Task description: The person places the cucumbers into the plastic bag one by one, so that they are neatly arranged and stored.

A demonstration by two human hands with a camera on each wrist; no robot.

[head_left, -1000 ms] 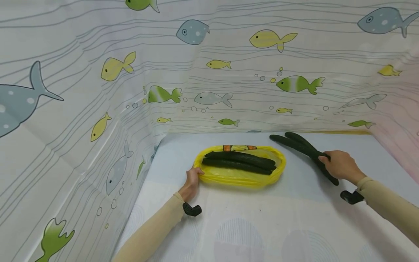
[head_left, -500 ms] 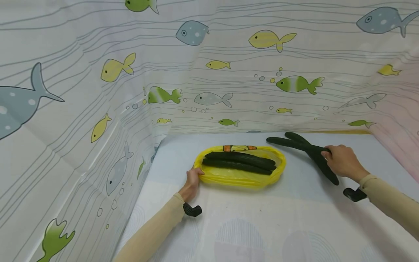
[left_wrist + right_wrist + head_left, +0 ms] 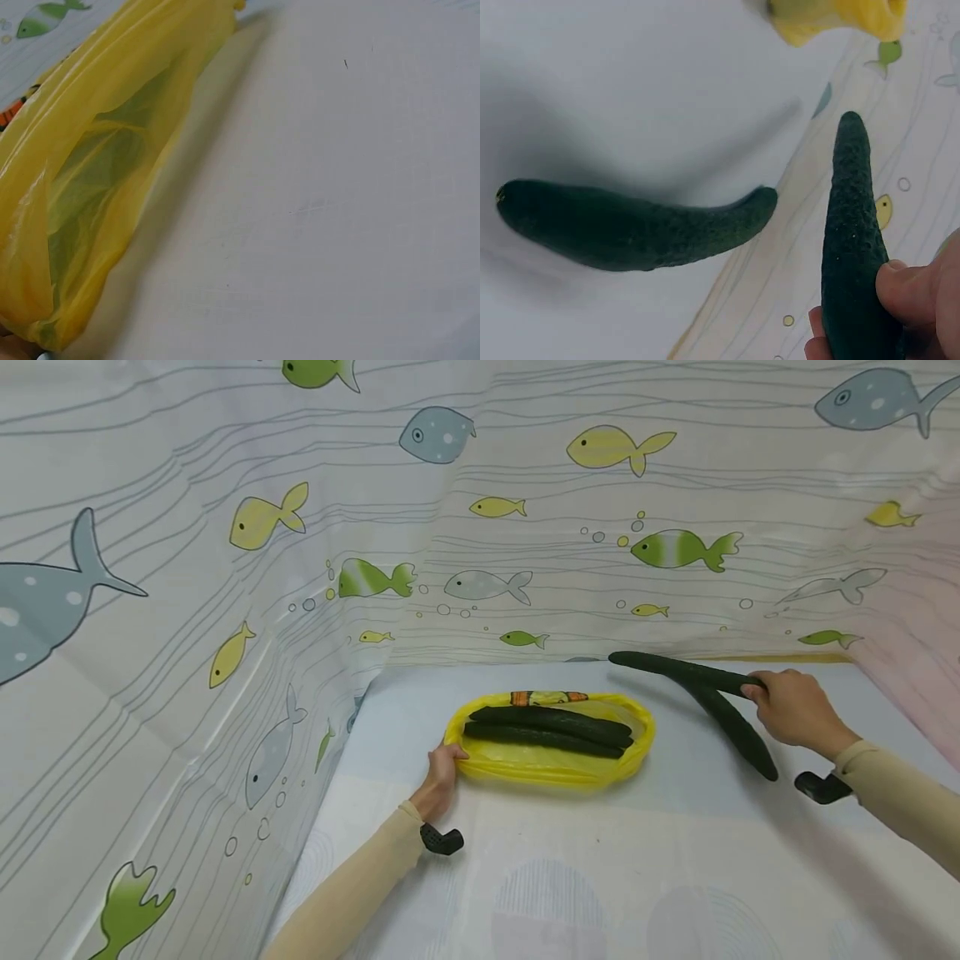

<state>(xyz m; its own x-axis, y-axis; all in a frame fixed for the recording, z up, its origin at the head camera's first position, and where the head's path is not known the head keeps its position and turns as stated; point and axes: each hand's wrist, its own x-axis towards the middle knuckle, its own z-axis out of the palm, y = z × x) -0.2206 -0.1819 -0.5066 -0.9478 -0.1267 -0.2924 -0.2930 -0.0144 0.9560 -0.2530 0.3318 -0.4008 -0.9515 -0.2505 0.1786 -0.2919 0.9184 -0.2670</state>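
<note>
My right hand [image 3: 798,712] grips one end of a dark green cucumber [image 3: 678,668], the thumb pressed along its side in the right wrist view. The cucumber is raised above the table, its far end pointing left. Beneath it a second cucumber [image 3: 630,229] lies on the table, apart from the held one in the right wrist view. My left hand [image 3: 438,783] pinches the left rim of a yellow plastic bag [image 3: 536,774], whose mouth is spread wide. Inside the bag lie two cucumbers [image 3: 551,720] side by side. Only a sliver of the left hand shows in the left wrist view.
A white table [image 3: 555,860] with pale printed shapes lies under everything. Behind it and along the left hangs a fish-patterned sheet [image 3: 555,552]. A pinkish sheet [image 3: 922,627] borders the right side.
My right hand has lifted one cucumber off the other, moving up and slightly right; that cucumber has swung toward level. The left hand and the bag have stayed in place.
</note>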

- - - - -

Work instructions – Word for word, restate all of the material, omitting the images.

Answer section –
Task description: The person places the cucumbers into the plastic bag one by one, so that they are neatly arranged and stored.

A demonstration by two human hands with a camera on each wrist; no robot.

[head_left, -1000 ms] 
[head_left, -500 ms] 
[left_wrist + right_wrist + head_left, +0 ms] 

<state>(xyz m; its own x-axis, y-axis; all in a frame fixed for the recording, z up, its origin at the head camera's first position, and where the head's path is not known the head keeps its position and turns as stated; point and axes: each hand's wrist, its own x-axis towards the middle knuckle, its own z-axis out of the palm, y = z × x) -0.2206 -0.1819 -0.5066 -0.9478 -0.1267 -0.2924 -0.2930 -0.0144 0.9560 -0.2530 0.3318 -0.4008 -0.9515 -0.2505 0.1786 -0.2919 0.9184 -0.2670</state>
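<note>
My right hand [image 3: 798,712] grips one end of a dark green cucumber [image 3: 678,668], the thumb pressed along its side in the right wrist view. The cucumber is raised above the table, its far end pointing left. Beneath it a second cucumber [image 3: 630,229] lies on the table, apart from the held one in the right wrist view. My left hand [image 3: 438,783] pinches the left rim of a yellow plastic bag [image 3: 536,774], whose mouth is spread wide. Inside the bag lie two cucumbers [image 3: 551,720] side by side. Only a sliver of the left hand shows in the left wrist view.
A white table [image 3: 555,860] with pale printed shapes lies under everything. Behind it and along the left hangs a fish-patterned sheet [image 3: 555,552]. A pinkish sheet [image 3: 922,627] borders the right side.
My right hand has lifted one cucumber off the other, moving up and slightly right; that cucumber has swung toward level. The left hand and the bag have stayed in place.
</note>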

With this, there is nothing more to the exercise.